Namun, pemerintah melalui Jurubicara Penanganan Covid-19, Achmad Yurianto, membantah hal tersebut. Meskipun, di satu sisi dia mengakui mengenai pelonggaran-pelonggaran yang diimplementasi melalui sejumlah kebijakan.
Hal inilah yang turut dicermati oleh Direktur Eksekutif Center of Public Policy Studies (CPPS), Bambang Istianto.
"Akibat kebijakan yang tidak konsisten, pemerintah dilema menjalankan antara kepentingan kesehatan dan ekonomi. Ini menjadi pilihan sulit bagi pemerintah," ujar Bambang saat dihubungi
Kantor Berita Politik RMOL, Kamis (21/5).
Dari kebijakan-kebijakan yang telah dikeluarkan pemerintah, Bambang menilai skala prioritas pemerintah makin terlihat jelas. Yakni mendahulukan ekonomi ketimbang kesehatan dan keselamatan masyarakat.
Hal itu, terang Bambang, dikarenakan kondisi perekonomian negara yang belum begitu mumpuni. Alhasil, kebijakan yang ditimbulkan menjadi tidak karuan, alias tumpang tindih.
"Pendekatan skala prioritas yang lebih condong pertimbangan ekonomi dalam penanganan Covid-19, ini sering kali di lapangan menimbulkan tumpang tindih kebijakan. Sehingga pelaksanaan PSBB belum maksimal hasilnya," beber peraih S2 Ilmu Kebijakan Publik Universitas Indonesia ini.

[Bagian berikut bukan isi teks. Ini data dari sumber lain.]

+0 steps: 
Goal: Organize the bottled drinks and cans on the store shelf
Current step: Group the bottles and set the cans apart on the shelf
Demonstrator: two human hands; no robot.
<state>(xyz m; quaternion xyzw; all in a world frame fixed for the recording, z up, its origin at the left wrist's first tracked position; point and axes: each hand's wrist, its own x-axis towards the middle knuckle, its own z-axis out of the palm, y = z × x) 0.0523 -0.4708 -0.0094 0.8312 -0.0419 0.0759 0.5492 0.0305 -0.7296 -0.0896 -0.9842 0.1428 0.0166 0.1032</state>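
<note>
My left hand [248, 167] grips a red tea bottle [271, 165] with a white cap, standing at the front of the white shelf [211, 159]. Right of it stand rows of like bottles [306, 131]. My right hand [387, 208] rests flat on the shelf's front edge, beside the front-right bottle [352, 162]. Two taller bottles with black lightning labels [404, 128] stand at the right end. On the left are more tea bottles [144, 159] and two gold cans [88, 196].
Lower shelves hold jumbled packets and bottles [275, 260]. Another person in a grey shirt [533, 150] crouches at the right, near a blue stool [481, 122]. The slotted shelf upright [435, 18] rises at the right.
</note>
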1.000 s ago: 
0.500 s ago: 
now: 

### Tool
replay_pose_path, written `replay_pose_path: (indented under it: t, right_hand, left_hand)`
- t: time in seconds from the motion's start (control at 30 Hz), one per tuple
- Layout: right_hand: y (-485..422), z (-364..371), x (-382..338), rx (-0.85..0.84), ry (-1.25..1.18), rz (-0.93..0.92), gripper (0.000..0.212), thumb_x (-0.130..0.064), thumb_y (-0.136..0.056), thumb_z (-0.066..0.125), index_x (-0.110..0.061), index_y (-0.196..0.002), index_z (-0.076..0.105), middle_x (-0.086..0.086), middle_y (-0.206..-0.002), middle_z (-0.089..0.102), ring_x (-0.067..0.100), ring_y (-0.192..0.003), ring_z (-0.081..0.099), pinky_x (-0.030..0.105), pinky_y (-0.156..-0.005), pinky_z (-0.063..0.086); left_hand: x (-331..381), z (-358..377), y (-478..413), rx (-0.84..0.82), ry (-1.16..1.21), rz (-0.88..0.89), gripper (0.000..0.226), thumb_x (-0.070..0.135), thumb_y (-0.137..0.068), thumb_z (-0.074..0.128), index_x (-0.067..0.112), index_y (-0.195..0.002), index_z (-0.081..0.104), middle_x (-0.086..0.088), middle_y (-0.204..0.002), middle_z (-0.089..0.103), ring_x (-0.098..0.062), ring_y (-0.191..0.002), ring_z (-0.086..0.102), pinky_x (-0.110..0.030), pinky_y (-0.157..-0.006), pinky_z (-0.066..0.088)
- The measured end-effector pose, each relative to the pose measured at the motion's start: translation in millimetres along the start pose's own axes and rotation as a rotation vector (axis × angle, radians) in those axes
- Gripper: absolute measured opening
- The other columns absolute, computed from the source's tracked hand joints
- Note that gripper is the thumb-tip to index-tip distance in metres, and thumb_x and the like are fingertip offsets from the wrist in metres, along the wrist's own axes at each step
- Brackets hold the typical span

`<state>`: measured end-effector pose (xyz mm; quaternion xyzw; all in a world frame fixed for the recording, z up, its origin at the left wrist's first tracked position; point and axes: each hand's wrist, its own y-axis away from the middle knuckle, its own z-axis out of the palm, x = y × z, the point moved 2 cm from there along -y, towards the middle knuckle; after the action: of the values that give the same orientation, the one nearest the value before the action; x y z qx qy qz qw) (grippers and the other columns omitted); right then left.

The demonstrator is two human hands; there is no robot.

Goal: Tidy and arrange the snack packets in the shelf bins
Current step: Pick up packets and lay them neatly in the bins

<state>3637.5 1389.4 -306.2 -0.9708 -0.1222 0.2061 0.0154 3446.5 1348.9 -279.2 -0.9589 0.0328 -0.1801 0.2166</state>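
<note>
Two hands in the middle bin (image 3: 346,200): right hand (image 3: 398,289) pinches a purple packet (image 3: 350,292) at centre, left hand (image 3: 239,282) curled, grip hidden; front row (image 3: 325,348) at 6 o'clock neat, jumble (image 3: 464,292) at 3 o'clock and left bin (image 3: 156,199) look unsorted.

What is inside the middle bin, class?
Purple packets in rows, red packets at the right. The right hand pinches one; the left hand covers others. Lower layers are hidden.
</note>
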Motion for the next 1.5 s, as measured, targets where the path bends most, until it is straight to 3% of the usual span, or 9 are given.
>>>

Selain itu, permasalahan lain yang juga ditunjukkan pemerintah adalah pola komunikasi yang kurang tepat. Contohnya, kata Bambang, pernyatan Presiden Joko Widodo yang mengajak masyarakat untuk hidup berdampingan dan berdamai dengan virus corona.
"Ini menurunkan semangat para petugas kesehatan yang berada di lapangan. Seharusnya konsistensi kebijakan PSBB tetap menjadi pedoman bagi seluruh jajaran pemerintah dari pusat sampai daerah, agar lebih memberikan kepastian kepada masyarakat," tuturnya.
"Kebijakan yang coba-coba, yang kurang didukung oleh pendekatan
scientific, akan lebih merepotkan di kemudian hari," demikian Bambang Istianto.